第十三章 牺牲(第4/7页)

“瞎说。”她心头漏跳了一拍,强颜笑道:“若不喜欢,何必定下婚约?别胡思乱想的,给我把香拿过来……”

手上传来若有若无的粗粝感,并一些黏黏的东西,头发似乎被什么糊住了,迎香没有低头看,只朝着那点光走过去。

走近了,她才看清,那是一盏孤灯,点在房内,穿过窗上的木格子透出光来。迎香推门进去,这是自己熟悉的房间——昔年在京里,她就住此处。东面墙上挂着两轴画,一副是荷塘,一副是竹韵;桌上摆着一个大梅瓶,朵朵红梅开得正艳,枝条疏朗,馨香扑鼻。

她叹了一声,怀中头颅也跟着叹道:“原来你的闺房这般清雅模样。”

嗯,清雅。

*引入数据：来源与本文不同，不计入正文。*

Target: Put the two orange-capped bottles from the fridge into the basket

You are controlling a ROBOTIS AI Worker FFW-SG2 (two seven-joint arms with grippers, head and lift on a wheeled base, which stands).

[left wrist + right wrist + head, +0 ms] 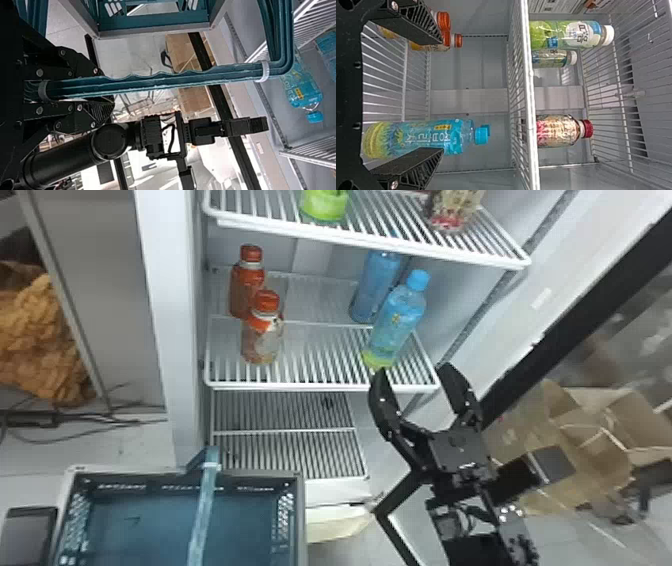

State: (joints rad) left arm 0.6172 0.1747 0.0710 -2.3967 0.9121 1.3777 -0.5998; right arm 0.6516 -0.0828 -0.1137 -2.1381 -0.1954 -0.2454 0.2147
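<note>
A: Nearest first. What's low in the head view?

B: Basket (265,481), teal inside, sitting in front of the fridge (162,290), towards the left. Its handle (201,510) is raised across the top.

A: Left claw?

B: Left claw (85,91) closed on that handle, one finger to each side of it, seen in the left wrist view.

A: And the right?

B: Right claw (415,375), spread wide, nothing gripped. Fingertips by the right front corner of the middle wire shelf (315,386), near the foot of a blue-capped bottle (397,322). Can't tell if one touches.

A: The two we want?

B: Same shelf, left side, well apart from the claw. Nearer orange-capped bottle (262,340) upright; farther orange-capped bottle (242,290) upright just behind, slightly left.

A: Deeper in?

B: Second blue-capped bottle (374,287), behind the first, on the right.

A: Shelf above?

B: Red-capped bottle (558,131) on the right side. Across from it, two white-capped bottles, the larger with a green label (546,35), the smaller (548,58) behind.
</note>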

迎香微微一笑,她记得母亲生前常教导她,女子要贞静而坚韧,不可花枝妖娆,不可孟浪轻浮,宁可自愚守拙,也不要做那起名声在外的才女,引得狂蜂浪蝶,无端被人口头糟践。妙龄的姑娘,哪怕才不如王谢、貌难比西施,只要有两分长处,到了外头那些登徒子嘴里,也要翻作十分来,拿给他们每日嘴里念叨,甚至意淫出许多故事,简直冒渎不堪。

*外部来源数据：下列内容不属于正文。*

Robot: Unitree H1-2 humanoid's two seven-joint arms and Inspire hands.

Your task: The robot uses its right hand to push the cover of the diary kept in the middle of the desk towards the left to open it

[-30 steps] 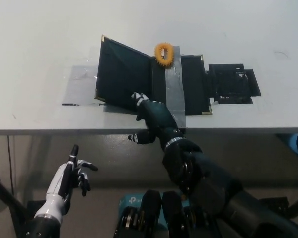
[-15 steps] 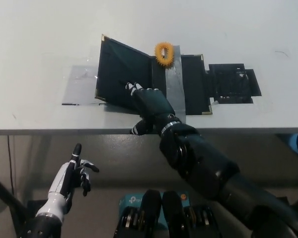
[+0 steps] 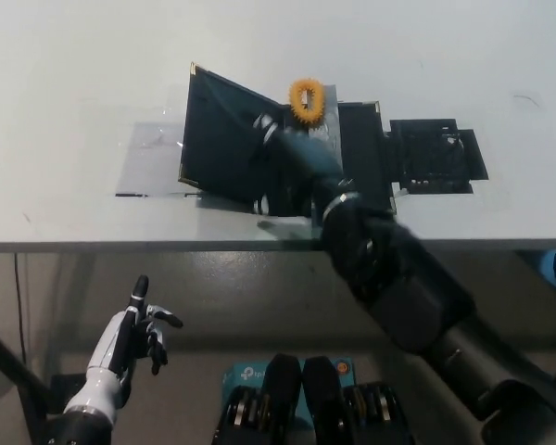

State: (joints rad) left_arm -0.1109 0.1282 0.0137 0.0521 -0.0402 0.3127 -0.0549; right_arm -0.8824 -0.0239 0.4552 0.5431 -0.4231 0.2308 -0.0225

“……到那时候,即便你如何端凝冷漠,也架不住悠悠口舌,倒不如一开始就不要抛头露面的好。这世道,一个女子想孤身立足,那是要付出千百倍艰辛、甚至血泪的”。母亲的身影浮现在房中,拉起她的手,一字一句,循循善诱,苦口婆心。

这场景是她极熟悉的,母亲总爱这般教导她。

迎香又微微一笑。

“所以……娘才不许我同外头人说会制香么?”

“是啊。”母亲叹了一口气,“你舅舅傅承芳是当世制香名家,你自幼跟他学习,比他亲传的徒儿还要得意几分,但你终究是女儿,家里又无需你制香贩售,这些本事于你女儿家无用,当个乐子也就是了,莫要太上心,更不可在外张扬,引人注目。”

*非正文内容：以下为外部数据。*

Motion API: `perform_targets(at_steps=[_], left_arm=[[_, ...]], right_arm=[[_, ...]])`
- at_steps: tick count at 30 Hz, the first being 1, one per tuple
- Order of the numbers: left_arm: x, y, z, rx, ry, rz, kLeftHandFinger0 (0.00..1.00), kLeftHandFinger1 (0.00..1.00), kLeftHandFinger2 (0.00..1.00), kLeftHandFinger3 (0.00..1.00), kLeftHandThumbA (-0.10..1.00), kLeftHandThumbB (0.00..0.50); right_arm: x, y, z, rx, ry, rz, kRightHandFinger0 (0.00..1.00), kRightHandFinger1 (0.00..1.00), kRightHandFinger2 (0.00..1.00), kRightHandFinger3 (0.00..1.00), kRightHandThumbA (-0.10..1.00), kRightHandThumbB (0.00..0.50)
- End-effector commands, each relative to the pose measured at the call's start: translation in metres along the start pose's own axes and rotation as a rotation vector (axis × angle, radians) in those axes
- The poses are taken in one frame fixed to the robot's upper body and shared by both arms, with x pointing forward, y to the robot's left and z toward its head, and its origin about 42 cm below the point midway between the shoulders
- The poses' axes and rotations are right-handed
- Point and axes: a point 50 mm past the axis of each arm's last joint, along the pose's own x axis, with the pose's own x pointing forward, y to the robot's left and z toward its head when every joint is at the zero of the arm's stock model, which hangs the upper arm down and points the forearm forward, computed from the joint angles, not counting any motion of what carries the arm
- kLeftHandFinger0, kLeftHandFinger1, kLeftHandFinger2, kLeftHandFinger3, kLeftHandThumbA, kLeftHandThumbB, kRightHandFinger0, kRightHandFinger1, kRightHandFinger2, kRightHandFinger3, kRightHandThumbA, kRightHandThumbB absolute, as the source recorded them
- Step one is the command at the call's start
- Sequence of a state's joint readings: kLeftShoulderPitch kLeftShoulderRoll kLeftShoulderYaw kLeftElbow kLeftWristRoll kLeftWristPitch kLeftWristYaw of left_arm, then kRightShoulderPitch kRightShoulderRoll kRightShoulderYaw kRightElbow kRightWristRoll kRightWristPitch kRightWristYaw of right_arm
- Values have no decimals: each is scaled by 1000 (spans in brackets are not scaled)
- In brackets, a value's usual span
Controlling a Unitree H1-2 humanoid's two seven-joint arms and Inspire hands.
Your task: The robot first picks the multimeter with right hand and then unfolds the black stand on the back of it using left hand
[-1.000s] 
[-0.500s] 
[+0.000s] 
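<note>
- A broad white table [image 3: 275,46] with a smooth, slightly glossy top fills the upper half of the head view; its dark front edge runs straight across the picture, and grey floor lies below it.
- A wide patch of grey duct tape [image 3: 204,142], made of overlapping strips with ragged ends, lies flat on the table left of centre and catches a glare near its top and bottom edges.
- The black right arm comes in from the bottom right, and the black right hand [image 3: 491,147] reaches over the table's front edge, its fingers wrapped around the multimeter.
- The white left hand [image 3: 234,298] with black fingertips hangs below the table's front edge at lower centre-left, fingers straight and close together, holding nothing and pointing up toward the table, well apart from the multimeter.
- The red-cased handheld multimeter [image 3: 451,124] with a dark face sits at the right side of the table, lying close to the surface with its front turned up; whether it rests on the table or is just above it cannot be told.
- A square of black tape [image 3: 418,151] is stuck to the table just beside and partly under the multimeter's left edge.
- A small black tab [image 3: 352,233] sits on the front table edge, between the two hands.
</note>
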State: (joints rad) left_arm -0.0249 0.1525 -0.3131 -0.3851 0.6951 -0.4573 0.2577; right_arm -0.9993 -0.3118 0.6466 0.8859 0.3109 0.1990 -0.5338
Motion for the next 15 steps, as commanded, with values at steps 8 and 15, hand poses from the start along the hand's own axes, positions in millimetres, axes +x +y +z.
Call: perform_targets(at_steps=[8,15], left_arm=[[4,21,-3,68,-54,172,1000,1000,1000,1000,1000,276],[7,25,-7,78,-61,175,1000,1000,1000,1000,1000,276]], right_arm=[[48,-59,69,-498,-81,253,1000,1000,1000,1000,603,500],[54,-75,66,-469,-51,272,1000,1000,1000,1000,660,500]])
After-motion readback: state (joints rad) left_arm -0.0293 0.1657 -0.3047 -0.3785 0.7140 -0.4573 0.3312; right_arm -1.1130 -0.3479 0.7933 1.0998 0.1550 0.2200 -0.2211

母亲总是那么柔静端方,处处替她考虑妥帖。可是……迎香皱眉,脸上露出哀戚神色——母亲,你可知在你去后,爹爹忙碌在外半年有余,二娘把持家中事务,她看我十分不入眼,家中渐无我立足之地。母亲,你可知有朝一日,这“无用“的制香本领,竟成了女儿傍身保命的依托?若我不会制香,若我不认得两个字……今日的我,还不知流落去了哪里。是胡乱嫁个人,仰人鼻息讨口饭吃?还是卖身为奴,进入别家战战兢兢?抑或……遭遇歹人暗算,被卖入勾栏,甚至已化为一缕孤魂?

她心中悲鸣阵阵,渐渐落下泪来。泪水滴在那颗头颅上,顺他脸颊流到唇边,他便伸出舌头来舔舐,问道:“你母亲死后怎样了呢?”

“母亲死后……”迎香一阵恍惚,屋内摆设渐隐,换了一番局面,这是母亲的卧房。面前母亲面容憔悴,但眉梢眼角都映着喜气,朝她展颜一笑,走到床头的柜子旁,拿出一支簪子来,语重心长地道:“前些日子王家遣人来提亲,我跟你爹的意思呢,都觉着可行。王家在金陵也是上等的门第,家里又读书,门风素有口碑。那王家小子你见过的,你俩在后院里一谈就是半日,我看你对他当是有意。这簪子是我祖父往年给我的,让我给未来的夫婿,你爹固执,偏生不要,说留着给女儿。我想就拿这簪子当定礼,给王家带回去吧。”

迎香脸红了,低头不语。

母亲又叹道:“如今你也有了婚约,不可像往常那般随心,做事须得更有计较些,眼见着要嫁过去,给人当家作主母了……姑娘大了……我是不中用的,只盼多撑几日,能看你出阁……”她眼圈儿泛红,喉咙里哽咽起来,憔悴病容上喜悦与哀戚并举,却让人倍加哀伤。迎香扶住她,劝慰道:“娘莫要瞎说,胡大夫的药吃着不是挺对症么?这两天冷,过几日暖和了也就好了。”话虽这般讲,但她自己的嗓音也已控制不住地哑了。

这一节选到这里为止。